▶ _Material to process_

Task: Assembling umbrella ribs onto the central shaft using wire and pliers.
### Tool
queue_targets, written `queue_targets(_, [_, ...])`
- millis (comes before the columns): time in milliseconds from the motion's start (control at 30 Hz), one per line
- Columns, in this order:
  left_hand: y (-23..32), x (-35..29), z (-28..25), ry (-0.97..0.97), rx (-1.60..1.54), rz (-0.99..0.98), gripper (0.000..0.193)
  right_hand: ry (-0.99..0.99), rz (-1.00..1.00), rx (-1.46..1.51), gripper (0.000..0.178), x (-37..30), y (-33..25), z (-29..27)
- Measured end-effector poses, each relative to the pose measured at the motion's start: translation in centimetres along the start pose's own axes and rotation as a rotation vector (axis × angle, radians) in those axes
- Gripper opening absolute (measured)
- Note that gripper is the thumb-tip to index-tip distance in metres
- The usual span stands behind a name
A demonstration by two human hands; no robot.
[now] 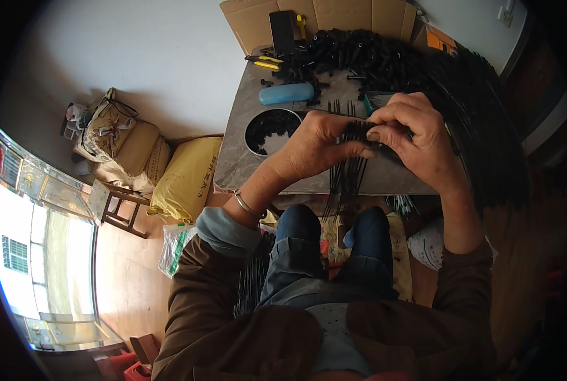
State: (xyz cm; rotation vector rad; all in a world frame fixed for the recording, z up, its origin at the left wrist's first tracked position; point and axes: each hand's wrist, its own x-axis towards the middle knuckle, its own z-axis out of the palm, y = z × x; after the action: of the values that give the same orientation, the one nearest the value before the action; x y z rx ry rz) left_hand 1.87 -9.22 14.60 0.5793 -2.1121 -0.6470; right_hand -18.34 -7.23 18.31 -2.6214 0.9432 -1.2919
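Note:
Over the near edge of the table, my left hand [318, 147] is closed on a row of thin black rods [347, 178], which hang down toward my knees with their upper ends above the hand. My right hand [417, 134] meets it at the right end of the row, thumb and fingers pinched together. What sits between those fingertips is too small to make out. Left of my left hand stands a round tub [250, 136] holding small black parts. Behind my hands lies a blue oblong case [286, 94], and a teal-edged box [368, 101] is partly hidden by my right hand.
A heap of black tubular parts [372, 60] covers the table's back, with yellow-handled pliers [265, 62] and a dark phone-like slab [283, 32]. Long black rods [480, 108] pile up at right. Yellow sacks [187, 178] and a wooden stool [121, 209] stand left.

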Motion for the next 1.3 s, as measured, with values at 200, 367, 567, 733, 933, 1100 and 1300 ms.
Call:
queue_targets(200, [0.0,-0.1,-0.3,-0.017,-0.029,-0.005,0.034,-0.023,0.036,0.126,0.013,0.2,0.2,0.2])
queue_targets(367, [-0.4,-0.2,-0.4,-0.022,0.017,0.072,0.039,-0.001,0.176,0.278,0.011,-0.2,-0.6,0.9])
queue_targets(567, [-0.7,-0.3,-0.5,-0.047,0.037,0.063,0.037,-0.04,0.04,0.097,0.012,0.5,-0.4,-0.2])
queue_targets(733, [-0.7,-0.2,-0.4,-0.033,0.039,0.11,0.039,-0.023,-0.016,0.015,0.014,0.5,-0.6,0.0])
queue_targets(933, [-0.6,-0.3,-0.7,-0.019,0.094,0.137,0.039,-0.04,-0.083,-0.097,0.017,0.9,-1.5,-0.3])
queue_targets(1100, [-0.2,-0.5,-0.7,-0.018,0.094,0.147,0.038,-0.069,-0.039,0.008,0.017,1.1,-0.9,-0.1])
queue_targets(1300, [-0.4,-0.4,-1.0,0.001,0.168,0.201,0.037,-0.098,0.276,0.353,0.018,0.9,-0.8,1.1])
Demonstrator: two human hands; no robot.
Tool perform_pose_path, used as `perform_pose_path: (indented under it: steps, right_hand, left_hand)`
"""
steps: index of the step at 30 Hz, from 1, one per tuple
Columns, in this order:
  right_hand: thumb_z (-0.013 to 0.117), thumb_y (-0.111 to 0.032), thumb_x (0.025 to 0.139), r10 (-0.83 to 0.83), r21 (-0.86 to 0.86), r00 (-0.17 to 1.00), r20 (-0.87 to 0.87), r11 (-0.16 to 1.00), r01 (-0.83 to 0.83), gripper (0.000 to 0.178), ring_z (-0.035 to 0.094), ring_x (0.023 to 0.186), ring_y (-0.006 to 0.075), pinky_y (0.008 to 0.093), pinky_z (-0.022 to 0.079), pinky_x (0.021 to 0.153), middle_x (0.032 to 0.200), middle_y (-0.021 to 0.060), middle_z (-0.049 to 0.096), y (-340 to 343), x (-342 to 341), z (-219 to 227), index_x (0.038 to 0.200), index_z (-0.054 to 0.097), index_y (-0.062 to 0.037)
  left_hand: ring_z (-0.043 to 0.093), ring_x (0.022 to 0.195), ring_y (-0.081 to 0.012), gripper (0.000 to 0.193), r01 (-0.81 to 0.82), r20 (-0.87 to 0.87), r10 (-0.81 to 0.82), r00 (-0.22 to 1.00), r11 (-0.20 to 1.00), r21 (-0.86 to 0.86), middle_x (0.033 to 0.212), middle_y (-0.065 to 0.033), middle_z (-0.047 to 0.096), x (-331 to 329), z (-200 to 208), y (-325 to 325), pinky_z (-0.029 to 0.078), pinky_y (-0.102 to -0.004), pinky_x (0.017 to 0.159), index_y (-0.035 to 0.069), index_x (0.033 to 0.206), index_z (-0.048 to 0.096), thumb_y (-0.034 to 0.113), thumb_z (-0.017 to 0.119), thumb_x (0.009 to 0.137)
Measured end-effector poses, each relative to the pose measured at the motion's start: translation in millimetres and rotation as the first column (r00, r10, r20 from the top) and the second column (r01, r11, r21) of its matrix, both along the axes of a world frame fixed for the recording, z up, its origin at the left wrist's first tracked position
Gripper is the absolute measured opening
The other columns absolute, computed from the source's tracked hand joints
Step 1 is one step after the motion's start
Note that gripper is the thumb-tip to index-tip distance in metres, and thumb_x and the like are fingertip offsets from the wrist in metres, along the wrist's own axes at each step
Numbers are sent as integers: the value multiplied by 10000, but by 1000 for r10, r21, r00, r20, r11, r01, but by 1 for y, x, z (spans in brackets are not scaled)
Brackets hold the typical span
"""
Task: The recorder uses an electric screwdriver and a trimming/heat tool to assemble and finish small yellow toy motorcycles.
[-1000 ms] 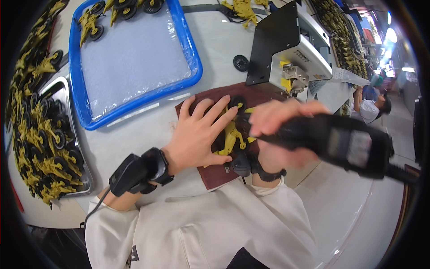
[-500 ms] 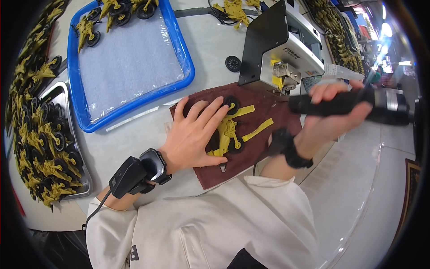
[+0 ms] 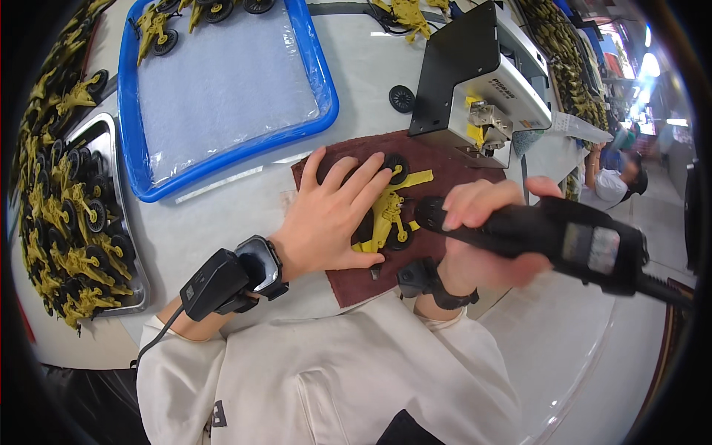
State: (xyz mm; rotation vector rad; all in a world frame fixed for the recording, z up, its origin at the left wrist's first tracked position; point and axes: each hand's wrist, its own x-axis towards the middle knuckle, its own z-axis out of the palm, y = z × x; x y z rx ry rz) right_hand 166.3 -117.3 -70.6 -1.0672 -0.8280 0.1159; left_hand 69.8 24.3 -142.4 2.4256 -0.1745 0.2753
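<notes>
A yellow plastic part with black wheels (image 3: 389, 211), like a toy motorcycle, lies on a dark red cloth (image 3: 348, 284). My left hand (image 3: 326, 211) rests over its left side, fingers spread, thumb at the near end and fingertips by the far wheel; it hides some of the part. In my right hand (image 3: 493, 233) is a black electric screwdriver (image 3: 586, 241), held nearly level with its cord running off to the right. Its front end reaches the part's right edge; whether it touches cannot be made out. A small metal piece (image 3: 376, 271) lies near my left thumb.
A blue tray (image 3: 330, 89) with several similar parts stands beyond my left hand. A metal tray (image 3: 139, 285) heaped with more sits at left. Behind the cloth stands a black-and-white screw feeder machine (image 3: 482, 89), a loose black wheel (image 3: 401, 99) beside it. A person (image 3: 615, 182) sits far right.
My right hand has brought the screwdriver leftward and nearer, its front end now beside the yellow part. My left hand stays on the part. The whole view has shifted slightly.
</notes>
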Motion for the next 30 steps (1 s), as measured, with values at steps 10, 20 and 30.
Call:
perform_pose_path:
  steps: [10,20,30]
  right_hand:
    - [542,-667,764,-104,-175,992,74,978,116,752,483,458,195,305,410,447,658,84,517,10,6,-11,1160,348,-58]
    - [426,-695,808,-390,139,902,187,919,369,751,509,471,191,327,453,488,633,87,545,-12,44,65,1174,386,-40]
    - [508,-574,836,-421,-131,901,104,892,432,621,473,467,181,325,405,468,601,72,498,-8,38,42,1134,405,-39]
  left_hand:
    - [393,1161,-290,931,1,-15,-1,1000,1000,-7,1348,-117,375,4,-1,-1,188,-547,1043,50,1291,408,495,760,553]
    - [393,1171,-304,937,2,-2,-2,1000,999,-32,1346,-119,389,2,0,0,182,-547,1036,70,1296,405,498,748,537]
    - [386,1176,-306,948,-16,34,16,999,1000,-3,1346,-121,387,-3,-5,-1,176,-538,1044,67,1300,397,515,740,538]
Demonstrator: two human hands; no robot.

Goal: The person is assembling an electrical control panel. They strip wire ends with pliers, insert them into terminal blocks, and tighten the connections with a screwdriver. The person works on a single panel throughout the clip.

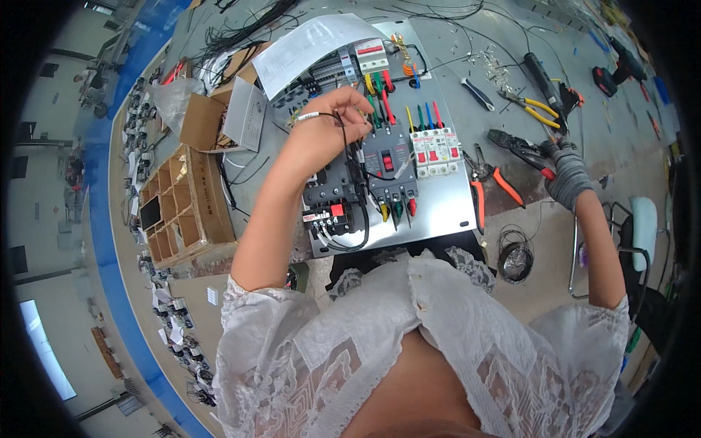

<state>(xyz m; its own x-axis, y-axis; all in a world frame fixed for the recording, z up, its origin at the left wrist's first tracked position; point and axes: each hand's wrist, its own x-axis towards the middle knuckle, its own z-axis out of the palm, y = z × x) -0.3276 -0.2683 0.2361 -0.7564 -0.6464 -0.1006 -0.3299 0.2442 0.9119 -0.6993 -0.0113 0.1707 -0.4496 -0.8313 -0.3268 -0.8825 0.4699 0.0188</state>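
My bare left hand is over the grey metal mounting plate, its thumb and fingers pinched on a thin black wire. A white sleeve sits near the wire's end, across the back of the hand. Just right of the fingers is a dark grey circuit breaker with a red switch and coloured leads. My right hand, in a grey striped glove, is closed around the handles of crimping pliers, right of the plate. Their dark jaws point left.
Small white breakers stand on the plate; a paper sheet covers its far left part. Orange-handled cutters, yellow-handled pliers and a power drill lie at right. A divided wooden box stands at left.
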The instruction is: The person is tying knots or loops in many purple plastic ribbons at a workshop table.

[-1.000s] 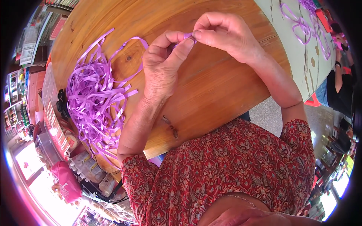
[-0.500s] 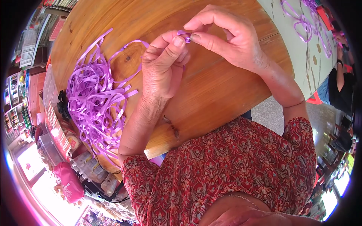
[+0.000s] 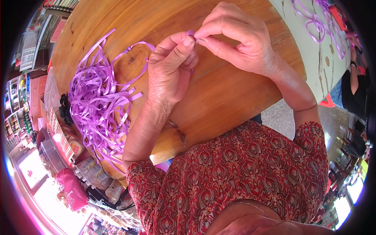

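My left hand [image 3: 171,64] is closed, pinching a purple ribbon [image 3: 190,33] between thumb and forefinger over the far middle of the wooden table. From this hand a strand of the ribbon runs left toward a large tangled heap of purple ribbon [image 3: 98,92]. My right hand [image 3: 239,37] meets it from the right, thumb and forefinger pressed together on the same small loop of ribbon. Fingertips of both hands nearly touch and cover most of the worked spot. A small knot shows on the strand near the heap.
The round-edged wooden table [image 3: 231,94] lies under both hands. A whitish table [image 3: 313,58] adjoins at right, with more purple ribbon [image 3: 315,27] on it and a person in dark clothes [image 3: 354,88] beyond. Clear plastic boxes and a pink bag [image 3: 71,189] crowd the left side.
My right thumb and forefinger, apart before, have closed together on the ribbon beside my left fingertips. The small loop there stands a little higher. My left hand has barely moved.
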Action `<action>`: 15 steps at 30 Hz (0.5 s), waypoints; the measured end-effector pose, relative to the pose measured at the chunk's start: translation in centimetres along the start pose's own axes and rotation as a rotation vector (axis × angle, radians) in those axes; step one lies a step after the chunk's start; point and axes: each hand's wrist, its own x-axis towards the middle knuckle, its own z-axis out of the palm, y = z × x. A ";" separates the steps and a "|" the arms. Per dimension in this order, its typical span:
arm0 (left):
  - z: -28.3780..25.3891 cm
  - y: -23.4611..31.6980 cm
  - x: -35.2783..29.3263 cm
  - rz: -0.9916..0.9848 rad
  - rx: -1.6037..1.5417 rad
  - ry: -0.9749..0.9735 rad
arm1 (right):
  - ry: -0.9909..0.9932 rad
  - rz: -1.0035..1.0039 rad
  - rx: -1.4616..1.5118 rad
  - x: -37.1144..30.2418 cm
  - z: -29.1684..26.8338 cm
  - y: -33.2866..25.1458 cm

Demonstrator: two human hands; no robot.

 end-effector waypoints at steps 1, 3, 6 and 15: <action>0.1 0.0 -0.1 0.000 0.000 0.003 | -0.067 -0.015 -0.099 0.2 -0.3 -0.3; 0.6 0.0 -0.1 0.001 0.020 0.092 | -0.021 0.029 -0.016 -0.4 0.6 0.3; 0.8 0.3 -0.2 0.035 0.139 0.070 | 0.030 0.162 0.207 -0.9 1.1 1.1; 0.8 0.6 -0.5 0.146 0.285 0.035 | -0.014 0.397 0.496 -1.0 1.0 1.3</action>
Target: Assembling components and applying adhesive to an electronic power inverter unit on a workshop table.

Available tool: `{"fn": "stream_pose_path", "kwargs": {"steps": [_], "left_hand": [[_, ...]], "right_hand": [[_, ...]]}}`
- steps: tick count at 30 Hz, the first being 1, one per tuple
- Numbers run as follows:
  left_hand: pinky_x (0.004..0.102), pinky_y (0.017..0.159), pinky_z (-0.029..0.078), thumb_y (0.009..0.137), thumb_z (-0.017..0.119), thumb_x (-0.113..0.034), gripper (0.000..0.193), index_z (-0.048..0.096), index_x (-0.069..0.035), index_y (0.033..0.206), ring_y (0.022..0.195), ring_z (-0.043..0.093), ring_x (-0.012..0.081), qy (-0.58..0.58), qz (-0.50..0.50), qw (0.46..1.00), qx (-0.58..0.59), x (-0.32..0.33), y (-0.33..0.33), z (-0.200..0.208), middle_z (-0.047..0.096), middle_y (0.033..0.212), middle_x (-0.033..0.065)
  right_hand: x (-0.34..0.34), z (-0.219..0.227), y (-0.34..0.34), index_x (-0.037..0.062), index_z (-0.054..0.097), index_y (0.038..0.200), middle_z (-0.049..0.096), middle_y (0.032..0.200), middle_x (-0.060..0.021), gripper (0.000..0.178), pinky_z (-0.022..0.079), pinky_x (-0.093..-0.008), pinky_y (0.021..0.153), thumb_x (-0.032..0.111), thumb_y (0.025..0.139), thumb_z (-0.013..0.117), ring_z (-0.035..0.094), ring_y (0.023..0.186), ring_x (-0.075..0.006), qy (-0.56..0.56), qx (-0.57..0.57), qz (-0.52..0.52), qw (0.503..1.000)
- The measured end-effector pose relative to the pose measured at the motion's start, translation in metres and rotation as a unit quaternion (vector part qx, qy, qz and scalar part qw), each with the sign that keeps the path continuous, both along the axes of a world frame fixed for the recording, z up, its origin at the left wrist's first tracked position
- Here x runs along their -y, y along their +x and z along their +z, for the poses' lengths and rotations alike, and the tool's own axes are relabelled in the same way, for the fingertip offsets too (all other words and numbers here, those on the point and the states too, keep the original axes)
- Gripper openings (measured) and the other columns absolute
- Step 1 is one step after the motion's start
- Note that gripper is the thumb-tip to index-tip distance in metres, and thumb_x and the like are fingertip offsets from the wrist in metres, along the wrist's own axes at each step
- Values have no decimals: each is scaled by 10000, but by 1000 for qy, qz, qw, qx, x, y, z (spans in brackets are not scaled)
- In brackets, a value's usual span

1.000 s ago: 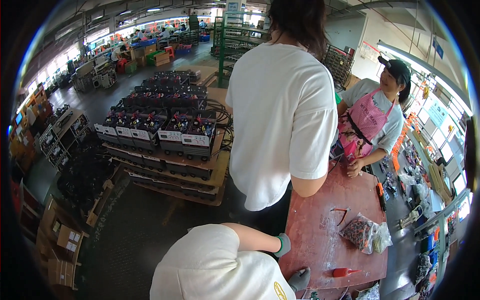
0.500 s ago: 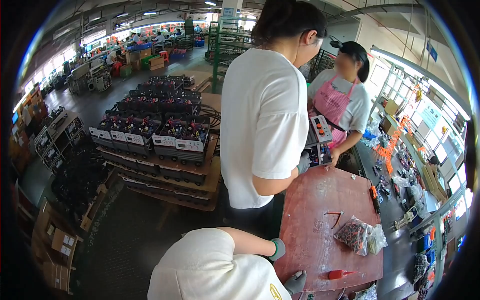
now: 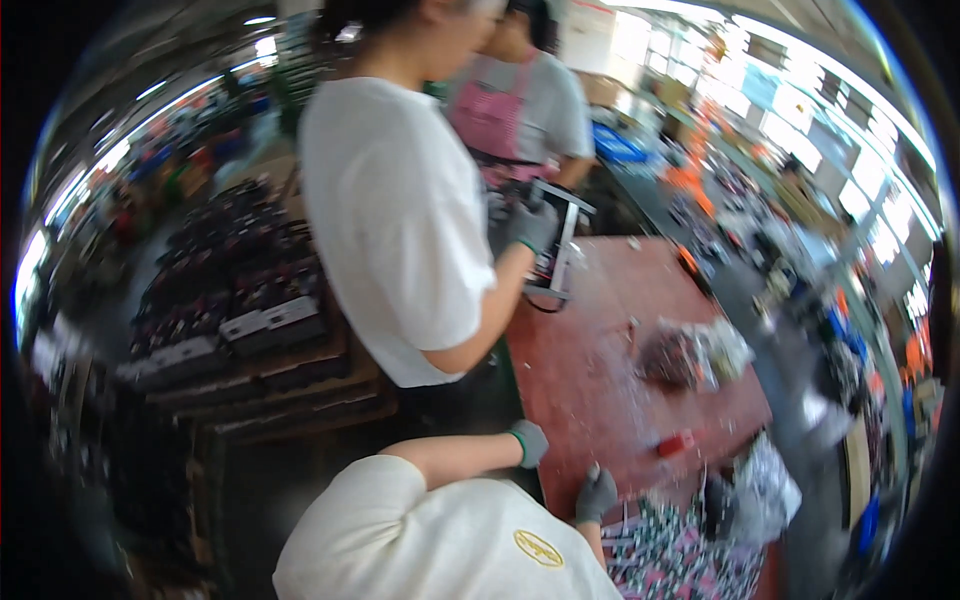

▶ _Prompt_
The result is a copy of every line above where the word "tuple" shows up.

▶ _Solved exercise_
steps: index of the step at 30 Hz, from 1, one per tuple
- steps: tick count at 30 Hz, the first being 1, one per tuple

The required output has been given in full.